Aeneas flees from Troy, attributed to Lucca Batoni Pompeo, 1754-57, Galleria Sabauda, Turin

I wrote it on my hand

Just occasionally, a student will say something so extraordinary that I am stopped in my tracks. This week, it was when a child I have been working with in the run-up to her GCSE examinations told me that she had to resort to writing on her hand during a lesson.

I was hesitant to write this piece, for it means going over ground I have covered before; but in the spirit in which this blog was started, I remain committed to writing about what is on my mind at the time, and this week I am haunted by the fact that a student was unable to write down a question during her lesson.

More and more schools in the private sector have moved to a digital model, in which lessons are conducted using tablets or – most commonly – Chromebooks. I am deeply suspicious that this is a money-saving exercise, since schools can access the equipment at a considerable discount when buying in bulk, and anyone who has seen the average photocopying budget for a busy department will come to realise that the potential saving is considerable, once the initial investment is made. Printing booklets is expensive, and this fact seems to be outweighing the fact that they are effective learning tools.

The young people I work with are – as one might expect – reasonably tech savvy, but they are universally scathing about their school’s digital approach. Without exception, they report that the technology is clumsy, unreliable and not fit for purpose. They will even volunteer the fact that it is distracting and hampers learning by offering up temptations that would otherwise not be present. Students report a quite extraordinary litany of what they get up to on their laptops when they are meant to be on task during a lesson: at best, they may be doing homework for another subject; at worst, they will be playing games or accessing chat applications. All of them agree that they cannot discern what tangible positives the technology brings to their learning. Moreover, as I discussed at greater length back in January, they lack the skills and the maturity to manage their learning through digital platforms. Organising, managing and accessing large files and using screen-splitting to make this viable is genuinely beyond a significant number of students: frankly, it’s beyond a lot of adults.

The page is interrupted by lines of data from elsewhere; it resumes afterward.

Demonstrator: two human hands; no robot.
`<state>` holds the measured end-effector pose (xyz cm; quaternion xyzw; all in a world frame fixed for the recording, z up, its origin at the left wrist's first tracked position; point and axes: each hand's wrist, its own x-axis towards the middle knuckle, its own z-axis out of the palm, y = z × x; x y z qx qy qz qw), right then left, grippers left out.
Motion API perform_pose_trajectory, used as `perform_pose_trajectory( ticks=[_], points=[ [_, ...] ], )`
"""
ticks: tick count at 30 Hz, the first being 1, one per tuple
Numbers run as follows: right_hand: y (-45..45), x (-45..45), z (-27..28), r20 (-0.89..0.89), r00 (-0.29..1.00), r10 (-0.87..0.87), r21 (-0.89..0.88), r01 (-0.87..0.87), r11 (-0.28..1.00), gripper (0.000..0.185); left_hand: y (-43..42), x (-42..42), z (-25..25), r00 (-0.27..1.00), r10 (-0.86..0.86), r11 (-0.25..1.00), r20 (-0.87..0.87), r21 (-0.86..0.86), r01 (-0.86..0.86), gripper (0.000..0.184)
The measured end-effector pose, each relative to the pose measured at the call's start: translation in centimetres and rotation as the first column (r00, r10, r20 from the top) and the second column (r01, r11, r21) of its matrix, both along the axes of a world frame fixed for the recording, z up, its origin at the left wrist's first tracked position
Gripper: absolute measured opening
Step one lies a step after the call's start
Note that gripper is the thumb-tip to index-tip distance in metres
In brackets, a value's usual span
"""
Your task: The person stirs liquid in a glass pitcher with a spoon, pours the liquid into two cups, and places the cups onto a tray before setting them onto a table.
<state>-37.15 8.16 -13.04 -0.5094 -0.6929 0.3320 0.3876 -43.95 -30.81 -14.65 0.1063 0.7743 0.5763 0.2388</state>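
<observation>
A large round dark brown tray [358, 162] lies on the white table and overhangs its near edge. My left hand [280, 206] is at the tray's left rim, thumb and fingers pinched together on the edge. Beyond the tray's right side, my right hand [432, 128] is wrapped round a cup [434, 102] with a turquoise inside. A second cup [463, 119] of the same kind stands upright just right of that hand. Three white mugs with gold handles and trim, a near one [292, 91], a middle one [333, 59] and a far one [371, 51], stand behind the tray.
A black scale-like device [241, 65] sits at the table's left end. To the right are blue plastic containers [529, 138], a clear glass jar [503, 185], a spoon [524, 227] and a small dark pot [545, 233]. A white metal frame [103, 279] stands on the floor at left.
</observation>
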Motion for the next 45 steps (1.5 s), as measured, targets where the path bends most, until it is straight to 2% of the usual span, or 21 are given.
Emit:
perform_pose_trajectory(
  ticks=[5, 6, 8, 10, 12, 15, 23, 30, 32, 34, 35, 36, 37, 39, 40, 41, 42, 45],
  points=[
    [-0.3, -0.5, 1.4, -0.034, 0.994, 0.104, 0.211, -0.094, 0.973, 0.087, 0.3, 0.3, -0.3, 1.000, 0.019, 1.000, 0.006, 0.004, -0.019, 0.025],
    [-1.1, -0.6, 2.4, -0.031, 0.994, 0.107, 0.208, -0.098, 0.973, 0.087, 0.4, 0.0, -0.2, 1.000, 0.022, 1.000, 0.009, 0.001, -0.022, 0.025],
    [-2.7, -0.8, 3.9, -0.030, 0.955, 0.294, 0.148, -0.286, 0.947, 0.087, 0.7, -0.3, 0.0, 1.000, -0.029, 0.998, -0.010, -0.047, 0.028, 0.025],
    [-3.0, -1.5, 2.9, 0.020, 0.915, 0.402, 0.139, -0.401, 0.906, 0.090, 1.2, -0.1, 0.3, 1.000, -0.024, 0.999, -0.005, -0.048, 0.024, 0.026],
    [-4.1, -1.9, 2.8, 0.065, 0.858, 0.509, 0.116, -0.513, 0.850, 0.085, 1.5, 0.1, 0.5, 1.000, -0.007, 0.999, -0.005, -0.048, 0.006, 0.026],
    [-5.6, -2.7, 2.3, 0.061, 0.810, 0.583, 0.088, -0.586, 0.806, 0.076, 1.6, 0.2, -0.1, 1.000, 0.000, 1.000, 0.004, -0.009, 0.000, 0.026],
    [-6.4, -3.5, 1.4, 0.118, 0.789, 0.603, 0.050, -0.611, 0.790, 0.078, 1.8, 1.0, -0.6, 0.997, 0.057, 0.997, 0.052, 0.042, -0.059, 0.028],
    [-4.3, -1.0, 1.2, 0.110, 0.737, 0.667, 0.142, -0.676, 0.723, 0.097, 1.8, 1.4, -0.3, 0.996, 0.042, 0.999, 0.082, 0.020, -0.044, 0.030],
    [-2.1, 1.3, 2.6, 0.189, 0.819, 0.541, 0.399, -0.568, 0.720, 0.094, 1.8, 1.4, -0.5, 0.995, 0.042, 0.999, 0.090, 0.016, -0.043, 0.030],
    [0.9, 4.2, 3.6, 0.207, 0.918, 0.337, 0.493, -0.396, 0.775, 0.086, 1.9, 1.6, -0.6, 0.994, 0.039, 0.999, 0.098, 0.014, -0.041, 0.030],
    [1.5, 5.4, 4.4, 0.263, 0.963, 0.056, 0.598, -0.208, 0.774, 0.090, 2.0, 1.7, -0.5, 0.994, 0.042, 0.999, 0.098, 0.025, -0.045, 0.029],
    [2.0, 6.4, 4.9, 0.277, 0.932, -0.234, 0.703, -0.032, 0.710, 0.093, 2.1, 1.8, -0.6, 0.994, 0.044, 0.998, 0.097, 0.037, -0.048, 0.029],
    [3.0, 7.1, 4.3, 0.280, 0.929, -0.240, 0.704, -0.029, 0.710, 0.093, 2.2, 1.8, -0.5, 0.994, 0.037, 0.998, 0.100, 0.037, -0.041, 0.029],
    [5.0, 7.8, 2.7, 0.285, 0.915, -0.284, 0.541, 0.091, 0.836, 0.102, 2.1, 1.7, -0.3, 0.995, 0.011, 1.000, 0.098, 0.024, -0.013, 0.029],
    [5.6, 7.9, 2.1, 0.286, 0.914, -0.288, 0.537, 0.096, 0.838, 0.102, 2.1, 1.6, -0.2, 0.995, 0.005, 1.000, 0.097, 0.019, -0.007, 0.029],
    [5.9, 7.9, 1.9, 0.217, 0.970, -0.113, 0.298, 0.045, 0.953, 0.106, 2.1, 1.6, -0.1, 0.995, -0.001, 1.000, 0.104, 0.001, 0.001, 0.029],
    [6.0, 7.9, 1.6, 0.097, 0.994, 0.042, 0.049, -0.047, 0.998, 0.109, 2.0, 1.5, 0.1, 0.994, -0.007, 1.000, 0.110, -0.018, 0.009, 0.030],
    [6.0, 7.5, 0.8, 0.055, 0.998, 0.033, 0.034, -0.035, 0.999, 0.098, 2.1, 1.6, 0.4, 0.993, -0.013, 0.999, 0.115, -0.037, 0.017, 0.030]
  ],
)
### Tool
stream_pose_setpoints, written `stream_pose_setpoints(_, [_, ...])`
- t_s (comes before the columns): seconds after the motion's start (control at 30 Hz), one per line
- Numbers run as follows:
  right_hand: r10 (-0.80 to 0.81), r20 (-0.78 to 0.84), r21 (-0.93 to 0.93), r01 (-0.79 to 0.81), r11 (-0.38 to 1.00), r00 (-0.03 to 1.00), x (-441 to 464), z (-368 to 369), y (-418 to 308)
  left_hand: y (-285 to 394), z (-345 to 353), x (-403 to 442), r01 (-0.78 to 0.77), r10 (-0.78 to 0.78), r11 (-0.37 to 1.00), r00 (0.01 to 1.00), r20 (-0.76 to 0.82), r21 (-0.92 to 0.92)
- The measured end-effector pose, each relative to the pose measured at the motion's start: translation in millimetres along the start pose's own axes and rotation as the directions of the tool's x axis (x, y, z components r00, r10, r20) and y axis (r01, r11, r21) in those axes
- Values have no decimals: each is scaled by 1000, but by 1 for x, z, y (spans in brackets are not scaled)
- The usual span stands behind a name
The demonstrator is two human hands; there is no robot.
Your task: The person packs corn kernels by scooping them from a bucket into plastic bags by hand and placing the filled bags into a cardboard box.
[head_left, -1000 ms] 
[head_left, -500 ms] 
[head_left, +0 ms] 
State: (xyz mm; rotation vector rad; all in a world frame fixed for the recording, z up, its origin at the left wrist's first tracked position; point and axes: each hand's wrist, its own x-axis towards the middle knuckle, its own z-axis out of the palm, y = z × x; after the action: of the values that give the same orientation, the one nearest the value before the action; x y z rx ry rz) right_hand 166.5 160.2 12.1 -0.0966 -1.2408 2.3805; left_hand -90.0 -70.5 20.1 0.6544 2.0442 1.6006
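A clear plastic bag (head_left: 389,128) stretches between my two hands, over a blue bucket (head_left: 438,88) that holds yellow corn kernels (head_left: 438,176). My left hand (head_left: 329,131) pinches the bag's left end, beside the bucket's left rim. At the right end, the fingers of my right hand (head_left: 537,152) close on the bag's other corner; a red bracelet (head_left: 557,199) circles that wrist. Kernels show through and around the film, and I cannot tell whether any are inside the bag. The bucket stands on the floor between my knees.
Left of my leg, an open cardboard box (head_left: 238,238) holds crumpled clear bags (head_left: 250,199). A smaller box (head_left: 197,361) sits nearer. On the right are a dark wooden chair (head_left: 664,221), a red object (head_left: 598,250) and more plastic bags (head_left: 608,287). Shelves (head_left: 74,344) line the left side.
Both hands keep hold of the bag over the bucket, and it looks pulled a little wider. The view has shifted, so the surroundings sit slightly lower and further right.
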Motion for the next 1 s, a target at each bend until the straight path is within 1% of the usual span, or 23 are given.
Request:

So far, so predictable. The student I spoke to this week has been one of the many who have expressed frustration with her school’s digital approach and has found it difficult to access her notes and prior learning. There are constructions she has no recollection of ever been taught, which is not uncommon, but what is concerning is the fact that she cannot find a way to revisit her own notes on the topic. Had the school been using a well-organised printed booklet, this would have been effortless. Once again, the technology is working against her, which pretty much undermines everything that technology is meant to stand for; technology should be a facilitator and an enabler, not a barrier to learning.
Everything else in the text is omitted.